▶ _EXERCISE_
A complete, exact copy of the records is needed here.

-------------------------

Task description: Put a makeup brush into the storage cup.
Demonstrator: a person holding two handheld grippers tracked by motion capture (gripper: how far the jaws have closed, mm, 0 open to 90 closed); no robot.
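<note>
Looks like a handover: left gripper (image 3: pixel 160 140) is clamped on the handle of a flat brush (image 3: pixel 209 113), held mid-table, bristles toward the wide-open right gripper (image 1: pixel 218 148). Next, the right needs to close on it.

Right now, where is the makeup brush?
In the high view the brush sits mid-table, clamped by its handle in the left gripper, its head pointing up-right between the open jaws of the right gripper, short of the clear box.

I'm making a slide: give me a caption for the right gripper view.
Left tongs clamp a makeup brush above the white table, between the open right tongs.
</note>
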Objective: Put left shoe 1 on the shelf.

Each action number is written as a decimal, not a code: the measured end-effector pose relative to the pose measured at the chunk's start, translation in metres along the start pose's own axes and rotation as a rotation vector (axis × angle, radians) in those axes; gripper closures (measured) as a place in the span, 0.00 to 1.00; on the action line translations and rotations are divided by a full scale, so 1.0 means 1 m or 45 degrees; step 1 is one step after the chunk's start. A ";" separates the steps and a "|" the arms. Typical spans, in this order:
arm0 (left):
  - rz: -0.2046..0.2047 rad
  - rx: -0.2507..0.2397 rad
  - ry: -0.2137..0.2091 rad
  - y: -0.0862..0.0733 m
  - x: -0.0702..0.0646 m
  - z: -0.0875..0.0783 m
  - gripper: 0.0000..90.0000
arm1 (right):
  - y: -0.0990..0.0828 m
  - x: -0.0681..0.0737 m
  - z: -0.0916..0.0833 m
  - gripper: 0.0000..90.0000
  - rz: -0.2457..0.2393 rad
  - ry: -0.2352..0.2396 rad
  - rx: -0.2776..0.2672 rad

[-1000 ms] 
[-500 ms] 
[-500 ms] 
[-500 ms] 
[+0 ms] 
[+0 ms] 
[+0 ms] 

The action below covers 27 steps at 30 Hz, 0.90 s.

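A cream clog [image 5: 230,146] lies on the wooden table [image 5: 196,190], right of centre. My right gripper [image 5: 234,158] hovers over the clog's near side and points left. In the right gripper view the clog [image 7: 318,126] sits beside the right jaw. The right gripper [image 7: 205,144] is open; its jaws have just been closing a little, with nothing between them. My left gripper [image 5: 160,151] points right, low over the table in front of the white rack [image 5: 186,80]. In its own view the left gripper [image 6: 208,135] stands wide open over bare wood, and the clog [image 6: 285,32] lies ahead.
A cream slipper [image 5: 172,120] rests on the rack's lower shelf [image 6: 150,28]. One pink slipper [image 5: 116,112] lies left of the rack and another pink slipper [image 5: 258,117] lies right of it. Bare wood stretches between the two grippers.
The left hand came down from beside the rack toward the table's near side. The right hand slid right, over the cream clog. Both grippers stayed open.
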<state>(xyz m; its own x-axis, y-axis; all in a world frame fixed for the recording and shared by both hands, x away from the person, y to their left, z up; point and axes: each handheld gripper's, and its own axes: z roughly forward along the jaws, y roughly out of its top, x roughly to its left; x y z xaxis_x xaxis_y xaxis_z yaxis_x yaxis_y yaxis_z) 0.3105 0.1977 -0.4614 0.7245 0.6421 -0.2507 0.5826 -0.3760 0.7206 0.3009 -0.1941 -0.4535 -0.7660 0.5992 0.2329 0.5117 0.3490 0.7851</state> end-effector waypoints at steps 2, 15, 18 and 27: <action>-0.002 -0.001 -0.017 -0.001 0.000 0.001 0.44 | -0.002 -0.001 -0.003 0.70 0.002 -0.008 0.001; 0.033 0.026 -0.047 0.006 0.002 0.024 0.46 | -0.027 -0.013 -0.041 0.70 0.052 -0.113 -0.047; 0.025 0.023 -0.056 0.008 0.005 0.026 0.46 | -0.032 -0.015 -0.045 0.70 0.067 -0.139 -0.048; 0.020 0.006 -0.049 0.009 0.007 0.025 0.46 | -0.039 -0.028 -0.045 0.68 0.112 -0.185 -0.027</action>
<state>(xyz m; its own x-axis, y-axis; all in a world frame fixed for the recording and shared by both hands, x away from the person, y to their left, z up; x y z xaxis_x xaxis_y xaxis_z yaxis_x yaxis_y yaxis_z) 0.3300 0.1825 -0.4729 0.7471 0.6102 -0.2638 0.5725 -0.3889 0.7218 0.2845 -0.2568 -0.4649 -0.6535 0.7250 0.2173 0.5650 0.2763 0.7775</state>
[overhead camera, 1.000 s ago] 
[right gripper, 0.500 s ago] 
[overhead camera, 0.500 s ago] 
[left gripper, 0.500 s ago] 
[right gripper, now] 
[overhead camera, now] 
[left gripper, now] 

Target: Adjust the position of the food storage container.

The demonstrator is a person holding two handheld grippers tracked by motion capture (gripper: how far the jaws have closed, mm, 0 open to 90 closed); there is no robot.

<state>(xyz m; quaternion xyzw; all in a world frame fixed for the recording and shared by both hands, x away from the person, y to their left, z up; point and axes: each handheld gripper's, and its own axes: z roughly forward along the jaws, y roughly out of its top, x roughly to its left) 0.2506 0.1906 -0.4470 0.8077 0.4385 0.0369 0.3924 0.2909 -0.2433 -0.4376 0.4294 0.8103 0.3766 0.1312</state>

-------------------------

▶ _RESPONSE TO THIS TASK_
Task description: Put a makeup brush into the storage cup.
Demonstrator: a person holding two handheld grippers tracked by motion capture (gripper: how far the jaws have closed, mm, 0 open to 90 closed); no robot.
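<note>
Looks like a handover: left gripper (image 3: pixel 160 140) is clamped on the handle of a flat brush (image 3: pixel 209 113), held mid-table, bristles toward the wide-open right gripper (image 1: pixel 218 148). Next, the right needs to close on it.

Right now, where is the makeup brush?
In the high view the brush sits mid-table, clamped by its handle in the left gripper, its head pointing up-right between the open jaws of the right gripper, short of the clear box.

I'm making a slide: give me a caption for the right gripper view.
Left tongs clamp a makeup brush above the white table, between the open right tongs.
</note>
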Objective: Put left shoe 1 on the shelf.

Each action number is written as a decimal, not a code: the measured end-effector pose relative to the pose measured at the chunk's start, translation in metres along the start pose's own axes and rotation as a rotation vector (axis × angle, radians) in those axes; gripper closures (measured) as a place in the span, 0.00 to 1.00; on the action line translations and rotations are divided by a full scale, so 1.0 means 1 m or 45 degrees; step 1 is one step after the chunk's start. A ";" separates the steps and a "|" the arms. Typical spans, in this order:
arm0 (left):
  - rz: -0.2046..0.2047 rad
  - rx: -0.2507..0.2397 rad
  - ry: -0.2137..0.2091 rad
  - y: -0.0862..0.0733 m
  - x: -0.0702..0.0646 m
  - z: -0.0875..0.0783 m
  - gripper: 0.0000..90.0000
arm1 (right):
  - y: -0.0990..0.0828 m
  - x: -0.0681..0.0737 m
  - z: -0.0916..0.0833 m
  - gripper: 0.0000..90.0000
  - rz: -0.2457..0.2393 rad
  - ry: -0.2352..0.2396 rad
  - rx: -0.2776..0.2672 rad

[-1000 ms] 
[-500 ms] 
[-500 ms] 
[-500 ms] 
[+0 ms] 
[+0 ms] 
[+0 ms] 

The action below covers 27 steps at 30 Hz, 0.90 s.

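A cream clog [image 5: 230,146] lies on the wooden table [image 5: 196,190], right of centre. My right gripper [image 5: 234,158] hovers over the clog's near side and points left. In the right gripper view the clog [image 7: 318,126] sits beside the right jaw. The right gripper [image 7: 205,144] is open; its jaws have just been closing a little, with nothing between them. My left gripper [image 5: 160,151] points right, low over the table in front of the white rack [image 5: 186,80]. In its own view the left gripper [image 6: 208,135] stands wide open over bare wood, and the clog [image 6: 285,32] lies ahead.
A cream slipper [image 5: 172,120] rests on the rack's lower shelf [image 6: 150,28]. One pink slipper [image 5: 116,112] lies left of the rack and another pink slipper [image 5: 258,117] lies right of it. Bare wood stretches between the two grippers.
The left hand came down from beside the rack toward the table's near side. The right hand slid right, over the cream clog. Both grippers stayed open.
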<state>(xyz m; its own x-axis, y-axis; all in a world frame fixed for the recording and shared by both hands, x away from the person, y to their left, z up; point and axes: each handheld gripper's, and its own axes: z roughly forward along the jaws, y roughly out of its top, x roughly to its left; x y z xaxis_x xaxis_y xaxis_z yaxis_x yaxis_y yaxis_z) 0.3105 0.1977 -0.4614 0.7245 0.6421 -0.2507 0.5826 -0.3760 0.7206 0.3009 -0.1941 -0.4535 -0.7660 0.5992 0.2329 0.5117 0.3490 0.7851</state> end-effector waypoints at steps 2, 15, 18 and 27: <action>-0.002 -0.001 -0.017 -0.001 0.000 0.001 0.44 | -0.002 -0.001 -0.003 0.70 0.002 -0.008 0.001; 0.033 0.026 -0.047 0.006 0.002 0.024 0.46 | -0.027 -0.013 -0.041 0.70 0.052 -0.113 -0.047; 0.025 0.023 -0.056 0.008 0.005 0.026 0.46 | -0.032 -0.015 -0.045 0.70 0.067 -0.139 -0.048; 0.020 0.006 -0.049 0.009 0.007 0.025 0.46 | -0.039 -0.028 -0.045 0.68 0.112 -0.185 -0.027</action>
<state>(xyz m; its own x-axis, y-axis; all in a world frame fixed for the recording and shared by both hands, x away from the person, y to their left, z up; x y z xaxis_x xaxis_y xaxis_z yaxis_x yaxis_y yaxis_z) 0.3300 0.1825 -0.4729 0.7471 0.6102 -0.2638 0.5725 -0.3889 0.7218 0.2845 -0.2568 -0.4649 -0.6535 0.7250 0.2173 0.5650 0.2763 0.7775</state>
[overhead camera, 1.000 s ago] 
[right gripper, 0.500 s ago] 
[overhead camera, 0.500 s ago] 
[left gripper, 0.500 s ago] 
[right gripper, now] 
[overhead camera, now] 
[left gripper, now] 

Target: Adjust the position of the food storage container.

The demonstrator is a person holding two handheld grippers tracked by motion capture (gripper: how far the jaws have closed, mm, 0 open to 90 closed); there is no robot.

<state>(xyz m; quaternion xyzw; all in a world frame fixed for the recording and shared by both hands, x away from the person, y to their left, z up; point and axes: each handheld gripper's, and its own axes: z roughly forward along the jaws, y roughly out of its top, x roughly to its left) 0.2506 0.1906 -0.4470 0.8077 0.4385 0.0369 0.3924 0.2909 -0.2433 -0.4376 0.4294 0.8103 0.3766 0.1312</state>

For this exercise, nothing further remains.